TASK
Write out the entries below exactly, but only from the line containing "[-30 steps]" through the line containing "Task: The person", and without the pictures.

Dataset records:
= = = =

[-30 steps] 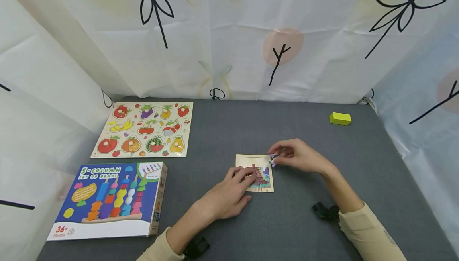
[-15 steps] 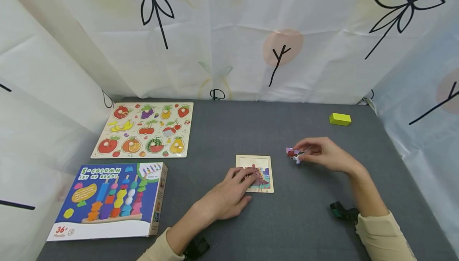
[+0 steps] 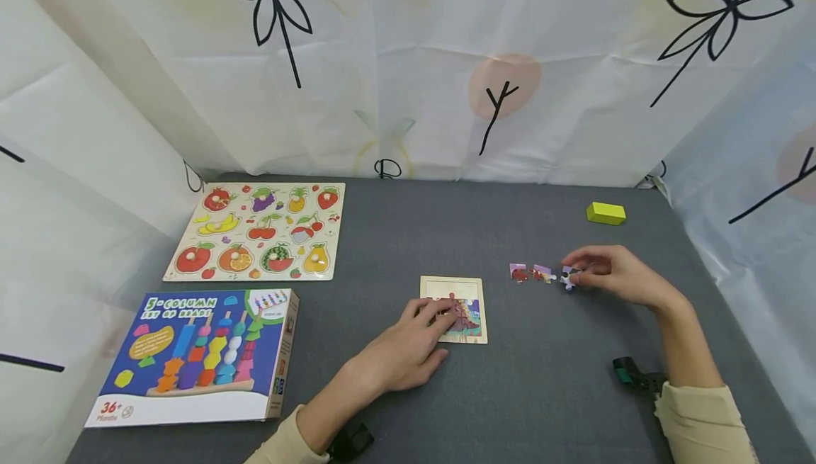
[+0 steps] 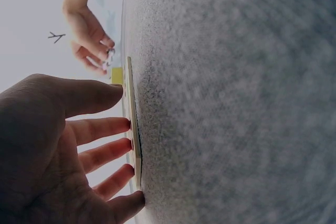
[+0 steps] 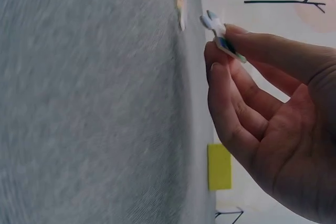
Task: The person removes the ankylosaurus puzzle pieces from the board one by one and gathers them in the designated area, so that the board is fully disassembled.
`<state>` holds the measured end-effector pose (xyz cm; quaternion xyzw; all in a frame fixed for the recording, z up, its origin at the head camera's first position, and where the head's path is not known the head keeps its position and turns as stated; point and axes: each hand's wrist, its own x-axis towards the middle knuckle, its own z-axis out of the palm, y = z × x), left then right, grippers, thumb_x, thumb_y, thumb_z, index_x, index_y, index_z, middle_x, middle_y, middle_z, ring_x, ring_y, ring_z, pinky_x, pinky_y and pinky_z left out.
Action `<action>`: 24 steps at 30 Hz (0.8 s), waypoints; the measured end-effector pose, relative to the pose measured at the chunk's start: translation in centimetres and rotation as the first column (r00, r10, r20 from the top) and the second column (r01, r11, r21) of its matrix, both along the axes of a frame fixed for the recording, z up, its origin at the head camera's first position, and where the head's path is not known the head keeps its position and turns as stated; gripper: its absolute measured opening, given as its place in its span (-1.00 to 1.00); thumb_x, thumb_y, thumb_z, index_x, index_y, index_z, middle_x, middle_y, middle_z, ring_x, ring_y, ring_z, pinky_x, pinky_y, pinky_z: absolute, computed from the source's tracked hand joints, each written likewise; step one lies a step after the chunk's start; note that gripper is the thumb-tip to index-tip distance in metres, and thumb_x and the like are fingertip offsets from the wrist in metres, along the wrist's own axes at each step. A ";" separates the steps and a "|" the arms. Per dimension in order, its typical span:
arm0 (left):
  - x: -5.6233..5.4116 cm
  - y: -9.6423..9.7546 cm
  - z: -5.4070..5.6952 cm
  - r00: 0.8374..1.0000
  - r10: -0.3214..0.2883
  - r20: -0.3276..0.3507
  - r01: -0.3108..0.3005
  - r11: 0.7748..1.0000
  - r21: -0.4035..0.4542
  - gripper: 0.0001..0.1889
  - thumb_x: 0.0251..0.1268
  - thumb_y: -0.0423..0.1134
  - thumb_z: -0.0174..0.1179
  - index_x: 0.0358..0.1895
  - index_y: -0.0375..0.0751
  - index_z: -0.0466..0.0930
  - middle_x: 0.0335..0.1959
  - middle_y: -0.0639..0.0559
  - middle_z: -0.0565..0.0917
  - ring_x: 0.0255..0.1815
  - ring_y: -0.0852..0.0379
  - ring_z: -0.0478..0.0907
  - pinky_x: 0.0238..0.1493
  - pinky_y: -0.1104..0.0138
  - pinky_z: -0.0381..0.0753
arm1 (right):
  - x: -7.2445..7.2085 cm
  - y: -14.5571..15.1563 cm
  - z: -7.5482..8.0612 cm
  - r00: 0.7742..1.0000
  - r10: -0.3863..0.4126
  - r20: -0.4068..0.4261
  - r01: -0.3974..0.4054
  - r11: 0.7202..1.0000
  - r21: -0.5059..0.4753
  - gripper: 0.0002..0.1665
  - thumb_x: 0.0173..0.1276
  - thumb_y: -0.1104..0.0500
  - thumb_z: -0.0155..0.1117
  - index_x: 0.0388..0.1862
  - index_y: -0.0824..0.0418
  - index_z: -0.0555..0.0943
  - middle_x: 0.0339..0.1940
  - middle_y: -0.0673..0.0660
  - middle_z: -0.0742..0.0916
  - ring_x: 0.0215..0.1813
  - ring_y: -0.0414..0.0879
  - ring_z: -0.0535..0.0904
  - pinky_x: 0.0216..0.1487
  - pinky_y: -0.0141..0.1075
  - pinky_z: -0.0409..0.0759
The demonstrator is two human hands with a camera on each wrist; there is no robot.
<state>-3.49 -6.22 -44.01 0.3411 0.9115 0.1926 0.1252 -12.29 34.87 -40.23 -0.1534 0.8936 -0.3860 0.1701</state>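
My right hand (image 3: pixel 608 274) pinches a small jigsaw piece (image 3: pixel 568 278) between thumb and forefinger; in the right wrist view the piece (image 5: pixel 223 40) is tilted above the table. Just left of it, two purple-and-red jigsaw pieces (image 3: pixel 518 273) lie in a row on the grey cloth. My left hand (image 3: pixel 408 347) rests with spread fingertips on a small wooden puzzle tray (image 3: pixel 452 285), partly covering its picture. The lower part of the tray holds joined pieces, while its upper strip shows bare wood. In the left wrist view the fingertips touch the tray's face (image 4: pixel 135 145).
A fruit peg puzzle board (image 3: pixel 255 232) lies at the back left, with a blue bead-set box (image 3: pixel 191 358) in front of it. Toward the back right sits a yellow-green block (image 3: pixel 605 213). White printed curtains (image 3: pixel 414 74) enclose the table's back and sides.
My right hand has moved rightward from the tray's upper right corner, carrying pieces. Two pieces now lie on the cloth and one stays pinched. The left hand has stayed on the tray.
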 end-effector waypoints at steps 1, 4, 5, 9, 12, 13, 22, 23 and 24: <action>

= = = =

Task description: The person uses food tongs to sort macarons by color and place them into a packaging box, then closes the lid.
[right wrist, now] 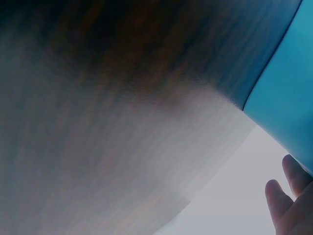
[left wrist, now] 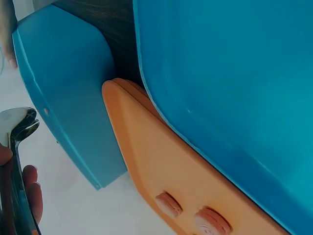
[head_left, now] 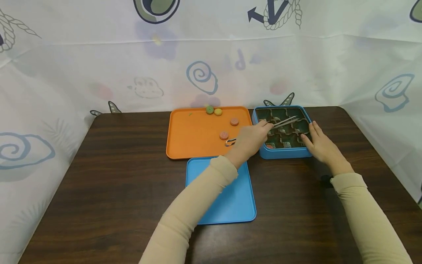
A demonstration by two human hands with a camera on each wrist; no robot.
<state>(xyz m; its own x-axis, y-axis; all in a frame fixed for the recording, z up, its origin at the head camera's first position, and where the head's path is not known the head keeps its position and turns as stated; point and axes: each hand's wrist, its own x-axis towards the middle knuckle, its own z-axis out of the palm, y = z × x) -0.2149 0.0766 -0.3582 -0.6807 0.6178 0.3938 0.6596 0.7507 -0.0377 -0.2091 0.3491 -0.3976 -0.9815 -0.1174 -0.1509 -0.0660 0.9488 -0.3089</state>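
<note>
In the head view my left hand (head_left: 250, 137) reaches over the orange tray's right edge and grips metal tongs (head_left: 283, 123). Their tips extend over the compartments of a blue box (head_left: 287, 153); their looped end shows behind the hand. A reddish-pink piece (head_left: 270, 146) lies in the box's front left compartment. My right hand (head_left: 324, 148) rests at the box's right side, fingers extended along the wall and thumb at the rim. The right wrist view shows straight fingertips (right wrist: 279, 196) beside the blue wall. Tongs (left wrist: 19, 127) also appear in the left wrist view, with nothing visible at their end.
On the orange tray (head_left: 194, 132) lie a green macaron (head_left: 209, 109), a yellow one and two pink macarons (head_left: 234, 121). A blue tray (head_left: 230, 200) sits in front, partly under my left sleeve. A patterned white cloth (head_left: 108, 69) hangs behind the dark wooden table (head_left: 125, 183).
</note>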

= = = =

TASK SOLUTION
[-30 steps] 
[-15 steps] 
[+0 steps] 
[+0 steps] 
[+0 steps] 
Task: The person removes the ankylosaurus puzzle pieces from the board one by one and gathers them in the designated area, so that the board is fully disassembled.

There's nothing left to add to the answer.